Compare articles, find the Real Reason behind peaks


The emergence of large-scale online digital systems that harvest and mediate access to collective human behavior and knowledge will have an unprecedented impact on social science research.

However, many researchers lack the expertise and computational resources necessary to transform the raw data resulting from these systems into meaningful metrics that can be employed in scientific modeling and analysis.

When expertise and computational resources are coincident for individual researchers or research groups, the resulting fruits of their labor are often siloed and seldom shared to the widespread scientific community.

In this project, we aim to develop a set of tools that will provide researchers with real-time access to meaningful, rich and context-inclusive metrics on emerging events throughout the world.

To accomplish this, we will provide real-time analysis of raw data on the content, context, production and consumption of information on Wikipedia.

We will provide API access to high-level measures on emerging events as well as interface tools for visualization, exploration and analysis.

Our end goal is to allow scientific researchers the ability to easily pull the high-level output of these tools and incorporate or embed it into their existing research analysis methodologies without requiring acquisition of advanced technical skills.

We have built a prototype proof of concept event detection and exploration system using processed data from Wikipedia activity, updated on an hourly basis, since 2008.

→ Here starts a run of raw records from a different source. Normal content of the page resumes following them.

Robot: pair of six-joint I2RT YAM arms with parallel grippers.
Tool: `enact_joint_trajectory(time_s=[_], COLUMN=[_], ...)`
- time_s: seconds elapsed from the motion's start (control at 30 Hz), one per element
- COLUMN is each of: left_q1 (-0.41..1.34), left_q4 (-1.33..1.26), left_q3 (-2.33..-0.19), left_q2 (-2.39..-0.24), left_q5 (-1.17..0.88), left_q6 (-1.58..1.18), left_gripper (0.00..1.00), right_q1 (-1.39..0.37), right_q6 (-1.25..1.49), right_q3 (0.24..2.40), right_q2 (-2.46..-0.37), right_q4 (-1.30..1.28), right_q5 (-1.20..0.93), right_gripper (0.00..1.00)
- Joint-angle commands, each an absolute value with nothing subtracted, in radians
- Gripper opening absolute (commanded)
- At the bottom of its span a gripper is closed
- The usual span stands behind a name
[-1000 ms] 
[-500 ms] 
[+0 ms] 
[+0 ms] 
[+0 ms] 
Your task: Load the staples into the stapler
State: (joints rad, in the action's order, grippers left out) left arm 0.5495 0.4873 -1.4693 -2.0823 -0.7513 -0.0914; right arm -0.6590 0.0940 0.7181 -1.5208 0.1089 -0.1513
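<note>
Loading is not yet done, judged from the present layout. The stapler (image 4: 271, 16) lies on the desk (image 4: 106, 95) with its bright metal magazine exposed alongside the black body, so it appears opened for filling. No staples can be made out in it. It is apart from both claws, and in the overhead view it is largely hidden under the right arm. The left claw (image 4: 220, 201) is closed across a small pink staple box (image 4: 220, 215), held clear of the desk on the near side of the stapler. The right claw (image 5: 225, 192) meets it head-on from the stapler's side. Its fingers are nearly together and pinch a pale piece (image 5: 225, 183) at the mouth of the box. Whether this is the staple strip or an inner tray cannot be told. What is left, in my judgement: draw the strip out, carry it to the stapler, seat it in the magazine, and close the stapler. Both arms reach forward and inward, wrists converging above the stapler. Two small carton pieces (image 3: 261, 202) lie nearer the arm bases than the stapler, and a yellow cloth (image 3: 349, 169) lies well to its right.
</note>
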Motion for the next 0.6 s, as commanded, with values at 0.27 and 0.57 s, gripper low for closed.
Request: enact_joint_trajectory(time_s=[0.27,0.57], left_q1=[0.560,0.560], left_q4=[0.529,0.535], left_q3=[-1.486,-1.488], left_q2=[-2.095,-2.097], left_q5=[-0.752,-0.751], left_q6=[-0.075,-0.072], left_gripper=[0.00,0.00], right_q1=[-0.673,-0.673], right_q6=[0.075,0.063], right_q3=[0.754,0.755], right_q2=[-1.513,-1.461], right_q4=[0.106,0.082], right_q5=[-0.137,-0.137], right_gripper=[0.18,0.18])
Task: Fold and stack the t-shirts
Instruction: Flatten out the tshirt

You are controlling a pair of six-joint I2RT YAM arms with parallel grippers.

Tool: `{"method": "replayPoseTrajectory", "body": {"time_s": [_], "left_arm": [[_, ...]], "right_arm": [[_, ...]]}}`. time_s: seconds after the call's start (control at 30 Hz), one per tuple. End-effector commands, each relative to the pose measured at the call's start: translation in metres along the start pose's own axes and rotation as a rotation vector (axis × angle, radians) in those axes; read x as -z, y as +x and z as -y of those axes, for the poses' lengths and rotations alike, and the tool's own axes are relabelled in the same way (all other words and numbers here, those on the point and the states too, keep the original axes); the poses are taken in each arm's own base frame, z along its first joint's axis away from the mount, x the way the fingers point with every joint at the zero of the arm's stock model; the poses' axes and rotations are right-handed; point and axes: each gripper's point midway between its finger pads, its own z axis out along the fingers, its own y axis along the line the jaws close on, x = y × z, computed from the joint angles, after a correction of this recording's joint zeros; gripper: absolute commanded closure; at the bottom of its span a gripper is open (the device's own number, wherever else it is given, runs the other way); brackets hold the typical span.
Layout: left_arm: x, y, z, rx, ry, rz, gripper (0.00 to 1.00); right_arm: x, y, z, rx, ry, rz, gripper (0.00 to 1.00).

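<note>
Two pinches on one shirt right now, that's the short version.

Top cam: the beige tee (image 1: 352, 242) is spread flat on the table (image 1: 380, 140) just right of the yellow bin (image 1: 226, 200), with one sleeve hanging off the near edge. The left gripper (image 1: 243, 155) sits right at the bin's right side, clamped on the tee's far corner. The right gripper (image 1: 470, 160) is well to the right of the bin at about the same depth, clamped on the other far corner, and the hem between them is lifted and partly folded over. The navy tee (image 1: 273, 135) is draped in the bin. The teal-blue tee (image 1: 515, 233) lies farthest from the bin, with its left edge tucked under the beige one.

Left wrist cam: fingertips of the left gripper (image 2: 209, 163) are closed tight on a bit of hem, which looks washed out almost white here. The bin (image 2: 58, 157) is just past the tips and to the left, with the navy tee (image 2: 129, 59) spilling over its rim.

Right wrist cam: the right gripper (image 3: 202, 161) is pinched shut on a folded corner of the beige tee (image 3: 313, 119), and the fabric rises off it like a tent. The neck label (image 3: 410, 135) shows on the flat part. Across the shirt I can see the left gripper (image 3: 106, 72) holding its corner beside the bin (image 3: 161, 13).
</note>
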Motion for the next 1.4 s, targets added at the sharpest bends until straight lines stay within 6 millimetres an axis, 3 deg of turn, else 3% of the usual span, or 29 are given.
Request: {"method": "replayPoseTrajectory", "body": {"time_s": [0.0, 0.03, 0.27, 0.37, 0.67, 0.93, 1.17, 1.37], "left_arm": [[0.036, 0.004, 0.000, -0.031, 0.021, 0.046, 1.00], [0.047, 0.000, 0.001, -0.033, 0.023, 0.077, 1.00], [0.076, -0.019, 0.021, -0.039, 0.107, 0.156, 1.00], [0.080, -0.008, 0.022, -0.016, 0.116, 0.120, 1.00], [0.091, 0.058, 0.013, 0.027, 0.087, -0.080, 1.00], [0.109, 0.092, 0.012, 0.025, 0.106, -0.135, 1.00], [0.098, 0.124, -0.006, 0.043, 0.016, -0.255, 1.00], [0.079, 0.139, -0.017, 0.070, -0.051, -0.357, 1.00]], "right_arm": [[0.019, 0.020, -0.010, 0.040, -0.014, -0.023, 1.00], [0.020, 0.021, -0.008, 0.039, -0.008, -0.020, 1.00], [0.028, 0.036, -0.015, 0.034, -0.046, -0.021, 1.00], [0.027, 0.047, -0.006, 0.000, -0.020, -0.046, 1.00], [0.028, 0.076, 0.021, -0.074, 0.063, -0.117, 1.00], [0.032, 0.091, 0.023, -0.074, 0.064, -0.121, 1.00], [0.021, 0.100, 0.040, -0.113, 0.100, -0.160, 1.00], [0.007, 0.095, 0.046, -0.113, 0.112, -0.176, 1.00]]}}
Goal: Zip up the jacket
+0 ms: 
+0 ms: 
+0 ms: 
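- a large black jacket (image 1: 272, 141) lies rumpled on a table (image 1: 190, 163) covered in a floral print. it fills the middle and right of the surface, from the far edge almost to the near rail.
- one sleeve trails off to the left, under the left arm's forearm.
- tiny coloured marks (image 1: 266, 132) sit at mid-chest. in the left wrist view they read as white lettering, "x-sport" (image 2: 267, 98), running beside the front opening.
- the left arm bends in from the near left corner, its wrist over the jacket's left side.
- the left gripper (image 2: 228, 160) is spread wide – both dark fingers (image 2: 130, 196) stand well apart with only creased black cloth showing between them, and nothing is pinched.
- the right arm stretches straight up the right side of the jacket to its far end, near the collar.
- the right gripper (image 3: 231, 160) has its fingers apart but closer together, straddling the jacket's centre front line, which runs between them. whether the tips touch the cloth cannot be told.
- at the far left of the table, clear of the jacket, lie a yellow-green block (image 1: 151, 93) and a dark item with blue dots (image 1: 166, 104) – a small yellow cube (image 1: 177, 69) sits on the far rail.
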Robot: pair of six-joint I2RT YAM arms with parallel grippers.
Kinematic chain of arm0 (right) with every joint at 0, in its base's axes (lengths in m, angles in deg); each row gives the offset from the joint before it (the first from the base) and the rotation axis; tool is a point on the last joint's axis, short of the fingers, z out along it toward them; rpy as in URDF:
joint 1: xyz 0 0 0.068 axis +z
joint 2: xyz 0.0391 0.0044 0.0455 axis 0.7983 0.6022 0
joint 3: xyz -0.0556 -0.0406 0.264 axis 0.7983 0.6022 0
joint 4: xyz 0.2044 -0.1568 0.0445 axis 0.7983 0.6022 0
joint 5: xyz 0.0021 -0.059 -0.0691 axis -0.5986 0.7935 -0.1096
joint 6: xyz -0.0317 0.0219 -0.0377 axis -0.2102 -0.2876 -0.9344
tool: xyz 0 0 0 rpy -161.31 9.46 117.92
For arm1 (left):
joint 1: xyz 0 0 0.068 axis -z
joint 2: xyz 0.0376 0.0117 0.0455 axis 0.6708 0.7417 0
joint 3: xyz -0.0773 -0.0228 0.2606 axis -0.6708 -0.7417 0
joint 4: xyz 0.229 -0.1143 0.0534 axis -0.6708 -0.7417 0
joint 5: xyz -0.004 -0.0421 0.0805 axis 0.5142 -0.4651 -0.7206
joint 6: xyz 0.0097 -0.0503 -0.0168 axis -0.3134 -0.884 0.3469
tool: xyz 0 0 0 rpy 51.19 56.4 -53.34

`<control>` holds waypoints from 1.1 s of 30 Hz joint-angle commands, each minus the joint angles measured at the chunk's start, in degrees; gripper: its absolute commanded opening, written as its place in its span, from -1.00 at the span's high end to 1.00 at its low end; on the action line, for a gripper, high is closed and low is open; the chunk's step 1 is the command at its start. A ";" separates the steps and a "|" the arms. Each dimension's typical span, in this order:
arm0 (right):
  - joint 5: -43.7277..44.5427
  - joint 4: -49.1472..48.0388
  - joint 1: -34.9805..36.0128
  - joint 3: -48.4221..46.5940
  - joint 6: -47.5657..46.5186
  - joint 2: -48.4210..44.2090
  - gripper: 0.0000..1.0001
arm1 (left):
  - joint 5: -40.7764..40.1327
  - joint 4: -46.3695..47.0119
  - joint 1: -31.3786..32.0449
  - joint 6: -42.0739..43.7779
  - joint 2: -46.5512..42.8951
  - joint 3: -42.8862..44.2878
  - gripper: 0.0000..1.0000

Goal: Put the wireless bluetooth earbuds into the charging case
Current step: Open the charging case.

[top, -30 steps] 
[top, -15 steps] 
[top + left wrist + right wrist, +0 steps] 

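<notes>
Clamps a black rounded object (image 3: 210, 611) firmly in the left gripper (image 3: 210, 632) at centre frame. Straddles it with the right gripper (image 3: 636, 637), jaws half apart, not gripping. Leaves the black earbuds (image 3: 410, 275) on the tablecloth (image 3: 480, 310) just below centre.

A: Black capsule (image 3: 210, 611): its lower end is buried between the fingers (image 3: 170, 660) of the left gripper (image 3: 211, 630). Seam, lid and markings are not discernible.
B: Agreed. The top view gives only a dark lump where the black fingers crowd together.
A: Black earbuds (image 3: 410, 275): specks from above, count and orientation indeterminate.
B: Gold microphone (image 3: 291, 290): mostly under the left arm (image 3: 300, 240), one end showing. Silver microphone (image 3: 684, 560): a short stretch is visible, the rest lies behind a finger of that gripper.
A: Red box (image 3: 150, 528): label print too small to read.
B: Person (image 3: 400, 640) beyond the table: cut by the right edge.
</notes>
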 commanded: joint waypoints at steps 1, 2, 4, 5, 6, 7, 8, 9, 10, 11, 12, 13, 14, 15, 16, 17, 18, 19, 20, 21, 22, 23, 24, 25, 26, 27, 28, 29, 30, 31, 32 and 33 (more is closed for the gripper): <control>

We characterize consumption and production of information through hourly traffic and page edit statistics for all (over 32 million) Wikipedia pages as well as the content (including structured history or revision) and create exportable efficient data formats.

The current tool allows for real-time (hourly) indexed search, variable scale visualization, and comparison of information consumption and production statistics for pages and is comparable to google trends in scope, yet provides multiple additional options (such as the ability to compare cross-cultural trends across language-matched analogous pages), a more dynamic interface and immediate easy data export.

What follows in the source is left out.